Aim of the exercise
Every line of the data should be output word for word.

Saved entries
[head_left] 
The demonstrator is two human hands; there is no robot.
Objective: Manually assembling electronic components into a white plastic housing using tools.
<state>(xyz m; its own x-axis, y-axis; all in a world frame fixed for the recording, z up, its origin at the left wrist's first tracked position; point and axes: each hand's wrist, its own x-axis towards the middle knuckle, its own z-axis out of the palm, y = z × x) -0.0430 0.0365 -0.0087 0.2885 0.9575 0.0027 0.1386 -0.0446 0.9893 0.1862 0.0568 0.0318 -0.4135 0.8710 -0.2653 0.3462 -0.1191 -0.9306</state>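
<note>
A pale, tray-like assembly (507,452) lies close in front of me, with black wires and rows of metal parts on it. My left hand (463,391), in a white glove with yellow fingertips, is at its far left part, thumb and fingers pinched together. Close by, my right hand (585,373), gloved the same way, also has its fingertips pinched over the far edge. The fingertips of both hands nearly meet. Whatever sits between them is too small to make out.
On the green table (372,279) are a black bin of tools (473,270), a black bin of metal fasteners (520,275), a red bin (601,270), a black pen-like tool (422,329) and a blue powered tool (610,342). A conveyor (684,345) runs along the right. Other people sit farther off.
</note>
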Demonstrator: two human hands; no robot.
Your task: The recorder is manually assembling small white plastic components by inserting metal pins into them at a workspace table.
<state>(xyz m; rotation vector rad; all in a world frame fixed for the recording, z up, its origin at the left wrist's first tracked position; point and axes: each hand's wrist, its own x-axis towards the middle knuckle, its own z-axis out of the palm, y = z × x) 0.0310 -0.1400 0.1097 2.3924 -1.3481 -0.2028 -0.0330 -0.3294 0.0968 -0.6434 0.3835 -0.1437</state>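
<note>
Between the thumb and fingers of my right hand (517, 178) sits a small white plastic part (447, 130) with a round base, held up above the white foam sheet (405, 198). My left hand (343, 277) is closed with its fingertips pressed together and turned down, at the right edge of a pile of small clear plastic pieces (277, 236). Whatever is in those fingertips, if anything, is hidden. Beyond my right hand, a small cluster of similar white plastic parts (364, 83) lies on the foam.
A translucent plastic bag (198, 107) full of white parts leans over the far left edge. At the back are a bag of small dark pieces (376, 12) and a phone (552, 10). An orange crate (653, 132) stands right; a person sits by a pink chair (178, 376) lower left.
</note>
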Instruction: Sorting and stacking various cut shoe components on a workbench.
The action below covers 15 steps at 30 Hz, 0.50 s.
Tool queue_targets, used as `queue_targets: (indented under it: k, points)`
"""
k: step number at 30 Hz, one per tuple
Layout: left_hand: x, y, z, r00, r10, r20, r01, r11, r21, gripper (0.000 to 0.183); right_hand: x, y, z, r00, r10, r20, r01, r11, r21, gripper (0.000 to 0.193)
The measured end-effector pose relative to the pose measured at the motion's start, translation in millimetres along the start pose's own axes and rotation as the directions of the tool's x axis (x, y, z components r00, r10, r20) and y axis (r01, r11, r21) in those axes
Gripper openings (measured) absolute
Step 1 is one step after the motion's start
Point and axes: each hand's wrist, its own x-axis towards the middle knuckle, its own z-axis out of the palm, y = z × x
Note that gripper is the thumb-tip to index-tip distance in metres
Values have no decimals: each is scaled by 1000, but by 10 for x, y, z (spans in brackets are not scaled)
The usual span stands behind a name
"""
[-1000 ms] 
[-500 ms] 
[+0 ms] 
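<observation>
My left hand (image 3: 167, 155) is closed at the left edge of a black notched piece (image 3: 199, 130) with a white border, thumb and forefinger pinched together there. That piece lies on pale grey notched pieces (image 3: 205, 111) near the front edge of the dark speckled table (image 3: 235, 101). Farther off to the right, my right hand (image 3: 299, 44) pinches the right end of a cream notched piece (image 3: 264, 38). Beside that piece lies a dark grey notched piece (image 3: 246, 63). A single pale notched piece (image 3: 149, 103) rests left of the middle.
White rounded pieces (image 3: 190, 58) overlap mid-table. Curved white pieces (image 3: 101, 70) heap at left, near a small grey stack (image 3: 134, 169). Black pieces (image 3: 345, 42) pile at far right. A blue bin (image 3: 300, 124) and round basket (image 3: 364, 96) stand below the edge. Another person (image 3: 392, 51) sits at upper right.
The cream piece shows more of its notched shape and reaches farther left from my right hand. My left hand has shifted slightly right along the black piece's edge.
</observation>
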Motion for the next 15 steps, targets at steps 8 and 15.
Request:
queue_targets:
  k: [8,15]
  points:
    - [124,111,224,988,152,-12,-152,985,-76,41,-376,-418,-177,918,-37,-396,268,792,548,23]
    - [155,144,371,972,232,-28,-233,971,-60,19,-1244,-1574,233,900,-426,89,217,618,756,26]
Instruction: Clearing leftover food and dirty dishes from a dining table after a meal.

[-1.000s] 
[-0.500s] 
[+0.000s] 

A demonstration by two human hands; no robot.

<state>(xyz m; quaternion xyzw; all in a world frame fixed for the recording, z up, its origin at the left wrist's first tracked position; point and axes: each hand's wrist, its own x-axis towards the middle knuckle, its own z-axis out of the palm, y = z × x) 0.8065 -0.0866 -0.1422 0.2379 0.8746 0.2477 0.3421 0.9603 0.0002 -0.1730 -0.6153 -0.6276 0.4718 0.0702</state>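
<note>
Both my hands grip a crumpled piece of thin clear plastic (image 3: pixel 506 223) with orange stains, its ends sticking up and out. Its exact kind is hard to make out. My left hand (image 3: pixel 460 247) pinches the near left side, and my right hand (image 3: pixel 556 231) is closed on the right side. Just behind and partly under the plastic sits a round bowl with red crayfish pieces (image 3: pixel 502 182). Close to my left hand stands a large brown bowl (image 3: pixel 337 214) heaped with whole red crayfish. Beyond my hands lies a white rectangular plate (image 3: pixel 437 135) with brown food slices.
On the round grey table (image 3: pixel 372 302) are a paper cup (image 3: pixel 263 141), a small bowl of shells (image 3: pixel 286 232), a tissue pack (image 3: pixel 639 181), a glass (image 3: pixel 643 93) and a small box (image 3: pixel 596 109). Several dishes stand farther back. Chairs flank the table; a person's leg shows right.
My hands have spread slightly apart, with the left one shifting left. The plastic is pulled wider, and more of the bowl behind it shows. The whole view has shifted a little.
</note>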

Solution to the exercise
[head_left] 
The demonstrator is two human hands; there is no robot.
Objective: Manually assembling electronic components into a white plastic housing using tools.
<state>(xyz m; its own x-axis, y-axis; all in a world frame fixed for the recording, z up, its origin at the left wrist's first tracked position; point and axes: each hand's wrist, its own x-axis towards the middle knuckle, its own z-axis out of the palm, y = z × x) -0.0430 0.0365 -0.0087 0.2885 0.9575 0.0027 0.1386 -0.0446 0.9893 0.1862 0.0568 0.0318 -0.4135 0.8710 -0.2653 0.3462 -0.1191 -0.9306</state>
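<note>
A pale, tray-like assembly (507,452) lies close in front of me, with black wires and rows of metal parts on it. My left hand (463,391), in a white glove with yellow fingertips, is at its far left part, thumb and fingers pinched together. Close by, my right hand (585,373), gloved the same way, also has its fingertips pinched over the far edge. The fingertips of both hands nearly meet. Whatever sits between them is too small to make out.
On the green table (372,279) are a black bin of tools (473,270), a black bin of metal fasteners (520,275), a red bin (601,270), a black pen-like tool (422,329) and a blue powered tool (610,342). A conveyor (684,345) runs along the right. Other people sit farther off.
</note>
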Demonstrator: two human hands; no robot.
Your task: The recorder is manually assembling small white plastic components by inserting metal pins into them at a workspace table.
<state>(xyz m; rotation vector rad; all in a world frame fixed for the recording, z up, its origin at the left wrist's first tracked position; point and axes: each hand's wrist, its own x-axis towards the middle knuckle, its own z-axis out of the palm, y = z × x) 0.0310 -0.1400 0.1097 2.3924 -1.3481 -0.2028 -0.0330 -0.3294 0.0968 -0.6434 0.3835 -0.1437</state>
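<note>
Between the thumb and fingers of my right hand (517, 178) sits a small white plastic part (447, 130) with a round base, held up above the white foam sheet (405, 198). My left hand (343, 277) is closed with its fingertips pressed together and turned down, at the right edge of a pile of small clear plastic pieces (277, 236). Whatever is in those fingertips, if anything, is hidden. Beyond my right hand, a small cluster of similar white plastic parts (364, 83) lies on the foam.
A translucent plastic bag (198, 107) full of white parts leans over the far left edge. At the back are a bag of small dark pieces (376, 12) and a phone (552, 10). An orange crate (653, 132) stands right; a person sits by a pink chair (178, 376) lower left.
</note>
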Instruction: Sorting and stacking various cut shoe components on a workbench.
The action below covers 15 steps at 30 Hz, 0.50 s.
Tool queue_targets, used as `queue_targets: (indented under it: k, points)`
"""
k: step number at 30 Hz, one per tuple
Layout: left_hand: x, y, z, r00, r10, r20, r01, r11, r21, gripper (0.000 to 0.183); right_hand: x, y, z, r00, r10, r20, r01, r11, r21, gripper (0.000 to 0.193)
The measured end-effector pose relative to the pose measured at the motion's start, translation in millimetres along the start pose's own axes and rotation as the directions of the tool's x axis (x, y, z components r00, r10, r20) and y axis (r01, r11, r21) in those axes
Gripper openings (measured) absolute
Step 1 is one step after the motion's start
Point and axes: each hand's wrist, its own x-axis towards the middle knuckle, its own z-axis out of the palm, y = z × x
Note that gripper is the thumb-tip to index-tip distance in metres
Values have no decimals: each is scaled by 1000, but by 10 for x, y, z (spans in brackets are not scaled)
The usual span stands behind a name
"""
[-1000 ms] 
[-500 ms] 
[+0 ms] 
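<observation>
My left hand (image 3: 167, 155) is closed at the left edge of a black notched piece (image 3: 199, 130) with a white border, thumb and forefinger pinched together there. That piece lies on pale grey notched pieces (image 3: 205, 111) near the front edge of the dark speckled table (image 3: 235, 101). Farther off to the right, my right hand (image 3: 299, 44) pinches the right end of a cream notched piece (image 3: 264, 38). Beside that piece lies a dark grey notched piece (image 3: 246, 63). A single pale notched piece (image 3: 149, 103) rests left of the middle.
White rounded pieces (image 3: 190, 58) overlap mid-table. Curved white pieces (image 3: 101, 70) heap at left, near a small grey stack (image 3: 134, 169). Black pieces (image 3: 345, 42) pile at far right. A blue bin (image 3: 300, 124) and round basket (image 3: 364, 96) stand below the edge. Another person (image 3: 392, 51) sits at upper right.
The cream piece shows more of its notched shape and reaches farther left from my right hand. My left hand has shifted slightly right along the black piece's edge.
</observation>
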Motion for the next 15 steps, targets at steps 8 and 15.
Request:
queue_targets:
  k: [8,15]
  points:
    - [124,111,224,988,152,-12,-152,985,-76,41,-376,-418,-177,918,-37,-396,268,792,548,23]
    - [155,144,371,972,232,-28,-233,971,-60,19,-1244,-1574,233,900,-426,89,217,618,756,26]
Instruction: Clearing leftover food and dirty dishes from a dining table after a meal.

[-1.000s] 
[-0.500s] 
[+0.000s] 

A demonstration by two human hands; no robot.

<state>(xyz m; quaternion xyzw; all in a world frame fixed for the recording, z up, its origin at the left wrist's first tracked position; point and axes: each hand's wrist, its own x-axis towards the middle knuckle, its own z-axis out of the palm, y = z × x) 0.8065 -0.0866 -0.1422 0.2379 0.8746 0.2477 0.3421 0.9603 0.0002 -0.1730 -0.6153 -0.6276 0.4718 0.0702</state>
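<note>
Both my hands grip a crumpled piece of thin clear plastic (image 3: pixel 506 223) with orange stains, its ends sticking up and out. Its exact kind is hard to make out. My left hand (image 3: pixel 460 247) pinches the near left side, and my right hand (image 3: pixel 556 231) is closed on the right side. Just behind and partly under the plastic sits a round bowl with red crayfish pieces (image 3: pixel 502 182). Close to my left hand stands a large brown bowl (image 3: pixel 337 214) heaped with whole red crayfish. Beyond my hands lies a white rectangular plate (image 3: pixel 437 135) with brown food slices.
On the round grey table (image 3: pixel 372 302) are a paper cup (image 3: pixel 263 141), a small bowl of shells (image 3: pixel 286 232), a tissue pack (image 3: pixel 639 181), a glass (image 3: pixel 643 93) and a small box (image 3: pixel 596 109). Several dishes stand farther back. Chairs flank the table; a person's leg shows right.
My hands have spread slightly apart, with the left one shifting left. The plastic is pulled wider, and more of the bowl behind it shows. The whole view has shifted a little.
</note>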

The exercise is done now.